Dataset excerpt:
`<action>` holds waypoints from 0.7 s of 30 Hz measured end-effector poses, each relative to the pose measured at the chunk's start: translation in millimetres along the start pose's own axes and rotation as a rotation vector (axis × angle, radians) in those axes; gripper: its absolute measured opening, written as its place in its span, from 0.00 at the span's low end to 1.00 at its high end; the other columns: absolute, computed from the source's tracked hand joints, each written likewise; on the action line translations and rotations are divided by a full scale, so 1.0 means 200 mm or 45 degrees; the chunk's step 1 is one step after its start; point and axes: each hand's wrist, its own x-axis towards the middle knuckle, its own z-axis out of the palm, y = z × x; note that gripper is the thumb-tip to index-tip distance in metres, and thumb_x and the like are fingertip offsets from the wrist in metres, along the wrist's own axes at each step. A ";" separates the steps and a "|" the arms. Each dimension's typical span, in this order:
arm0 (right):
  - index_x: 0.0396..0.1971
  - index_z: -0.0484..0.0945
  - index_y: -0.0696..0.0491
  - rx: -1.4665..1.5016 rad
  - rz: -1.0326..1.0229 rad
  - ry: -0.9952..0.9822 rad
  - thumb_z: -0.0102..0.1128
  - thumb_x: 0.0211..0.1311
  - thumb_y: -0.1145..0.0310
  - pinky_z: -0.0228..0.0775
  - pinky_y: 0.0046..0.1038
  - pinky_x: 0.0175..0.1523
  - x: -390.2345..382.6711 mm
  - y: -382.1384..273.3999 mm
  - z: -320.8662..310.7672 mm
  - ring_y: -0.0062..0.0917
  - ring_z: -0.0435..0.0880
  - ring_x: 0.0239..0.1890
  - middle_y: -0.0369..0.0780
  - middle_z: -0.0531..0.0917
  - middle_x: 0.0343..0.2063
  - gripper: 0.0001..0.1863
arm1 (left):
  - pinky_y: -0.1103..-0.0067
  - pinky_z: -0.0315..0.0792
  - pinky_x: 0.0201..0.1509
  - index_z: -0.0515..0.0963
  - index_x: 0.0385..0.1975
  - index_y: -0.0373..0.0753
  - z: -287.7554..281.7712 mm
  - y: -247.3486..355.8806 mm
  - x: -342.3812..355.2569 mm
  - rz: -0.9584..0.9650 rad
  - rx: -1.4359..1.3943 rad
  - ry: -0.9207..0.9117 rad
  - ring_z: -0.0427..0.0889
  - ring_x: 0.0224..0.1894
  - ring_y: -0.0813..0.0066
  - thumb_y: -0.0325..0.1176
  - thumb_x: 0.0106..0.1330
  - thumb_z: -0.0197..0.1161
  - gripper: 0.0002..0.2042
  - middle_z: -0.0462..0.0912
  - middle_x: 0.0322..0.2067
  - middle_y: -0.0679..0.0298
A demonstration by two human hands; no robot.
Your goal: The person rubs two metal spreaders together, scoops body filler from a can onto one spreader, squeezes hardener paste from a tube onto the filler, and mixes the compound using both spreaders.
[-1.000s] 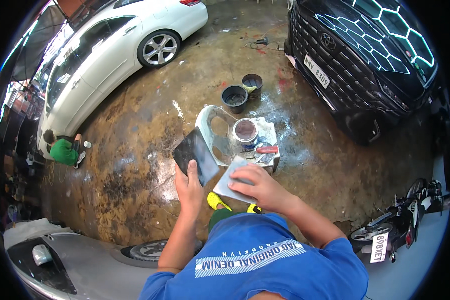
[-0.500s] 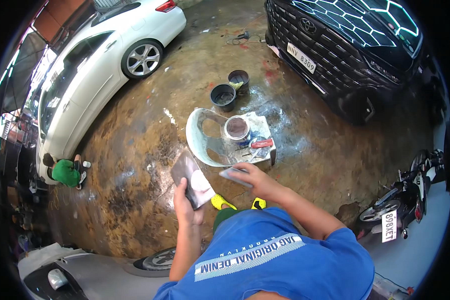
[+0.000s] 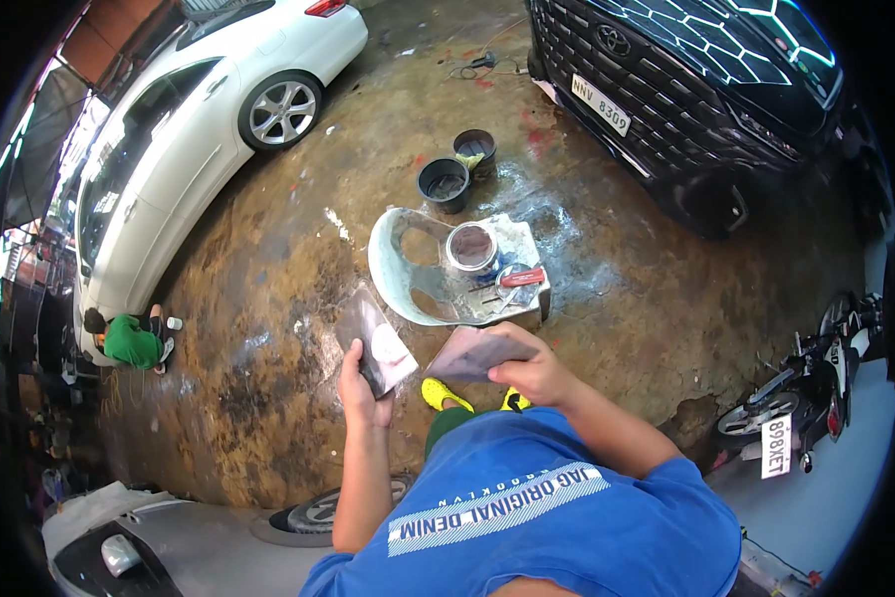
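Observation:
My left hand (image 3: 365, 393) grips a dark, flat, glossy plate (image 3: 361, 318) by its lower left edge. A whitish blob of paste (image 3: 388, 348) lies on its face. My right hand (image 3: 535, 373) holds a thin, greyish, flat spreader (image 3: 475, 350), thumb on its right end. The spreader is tilted beside the plate, with a small gap between them. Just beyond my hands is a whitish plastic armchair (image 3: 388, 274). On its seat stand an open can (image 3: 472, 247) of brownish-grey paste and a red tube (image 3: 523, 279).
Two black buckets (image 3: 445, 186) stand behind the chair on the wet, stained floor (image 3: 258, 289). A white car (image 3: 179, 139) is at left, a black car (image 3: 657, 119) at right. A person in green (image 3: 132, 341) crouches far left. A motorcycle (image 3: 806, 388) is at right, a grey car (image 3: 209, 542) lower left.
My right hand has turned the spreader from a narrow, slanted view to show its broad face, its tip nearer the plate. The plate in my left hand has shifted slightly left and up.

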 end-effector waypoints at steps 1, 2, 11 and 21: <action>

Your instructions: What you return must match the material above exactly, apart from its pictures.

Task response:
`<action>` holds waypoints from 0.7 s of 30 Hz measured end-effector poses, each relative to the pose measured at the chunk's start: translation in millimetres along the start pose's own axes and rotation as a rotation vector (axis × angle, radians) in those axes; gripper: its absolute measured opening, written as its place in its span, from 0.00 at the span's low end to 1.00 at its high end; the other columns: absolute, computed from the source's tracked hand joints, each written likewise; on the action line translations and rotations are divided by a full scale, so 1.0 means 200 mm or 45 degrees; the chunk's step 1 is one step after its start; point and axes: each hand's wrist, its own x-axis towards the middle knuckle, its own z-axis out of the palm, y = z × x; note that gripper is the thumb-tip to index-tip distance in metres, and thumb_x and the like are fingertip offsets from the wrist in metres, along the wrist's own axes at each step. A ";" separates the steps and a "|" the arms. Each dimension's typical span, in this order:
arm0 (right):
  - index_x: 0.0396..0.1971
  - index_z: -0.0484..0.0945
  - index_y: -0.0696..0.0491
  - rx: -1.4665..1.5016 rad
  - rz: -1.0326..1.0229 rad
  - ry: -0.9952..0.9822 rad
  - thumb_z: -0.0102..0.1128
  - thumb_x: 0.0211..0.1311
  - thumb_y: -0.1145..0.0310
  - pinky_z: -0.0228..0.0775
  - pinky_y: 0.0046..0.1038
  - pinky_x: 0.0175..0.1523
  - x: -390.2345..382.6711 mm
  - y: -382.1384..273.3999 mm
  - z: -320.8662..310.7672 mm
  - ring_y: -0.0062..0.0917
  - ring_z: -0.0435..0.0880
  - ring_x: 0.0239..0.1890
  - middle_y: -0.0369..0.0780
  - middle_z: -0.0531..0.0917
  - middle_x: 0.0343..0.2063
  - gripper: 0.0001..0.1863
arm1 (left):
  - pinky_y: -0.1103..-0.0067
  - pinky_z: -0.0315..0.0792
  - pinky_x: 0.0201..0.1509
  - index_z: -0.0515..0.0963
  - index_x: 0.0385..0.1975
  - index_y: -0.0373..0.0753
  - z: -287.7554..281.7712 mm
  - y: -247.3486..355.8806 mm
  - x: -342.3812..355.2569 mm
  - rz: -0.9584..0.9650 rad
  - rx: -1.4359..1.3943 rad
  - ry: -0.9207..0.9117 rad
  - ring_z: -0.0427..0.0889
  - ring_x: 0.0224..0.1894
  - ring_y: -0.0813..0.0066
  - thumb_y: -0.0325..0.1176
  - thumb_x: 0.0106..0.1330
  - thumb_z: -0.0197..0.1161
  - gripper: 0.0002..0.2042
  - middle_z: -0.0462..0.0912
  - middle_x: 0.0322..0.2067
  - middle_y: -0.0679..0.0298
A demonstration by two human hands; no robot.
Your goal: The person rubs two metal spreaders together, scoops body filler from a can onto one spreader, squeezes hardener paste from a tube onto the filler, and mixes the compound using both spreaders.
[-1.000s] 
[-0.500s] 
[+0.000s] 
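Observation:
My left hand (image 3: 365, 393) grips a dark, flat, glossy plate (image 3: 361, 318) by its lower left edge. A whitish blob of paste (image 3: 388, 348) lies on its face. My right hand (image 3: 535, 373) holds a thin, greyish, flat spreader (image 3: 475, 350), thumb on its right end. The spreader is tilted beside the plate, with a small gap between them. Just beyond my hands is a whitish plastic armchair (image 3: 388, 274). On its seat stand an open can (image 3: 472, 247) of brownish-grey paste and a red tube (image 3: 523, 279).
Two black buckets (image 3: 445, 186) stand behind the chair on the wet, stained floor (image 3: 258, 289). A white car (image 3: 179, 139) is at left, a black car (image 3: 657, 119) at right. A person in green (image 3: 132, 341) crouches far left. A motorcycle (image 3: 806, 388) is at right, a grey car (image 3: 209, 542) lower left.
My right hand has turned the spreader from a narrow, slanted view to show its broad face, its tip nearer the plate. The plate in my left hand has shifted slightly left and up.
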
 end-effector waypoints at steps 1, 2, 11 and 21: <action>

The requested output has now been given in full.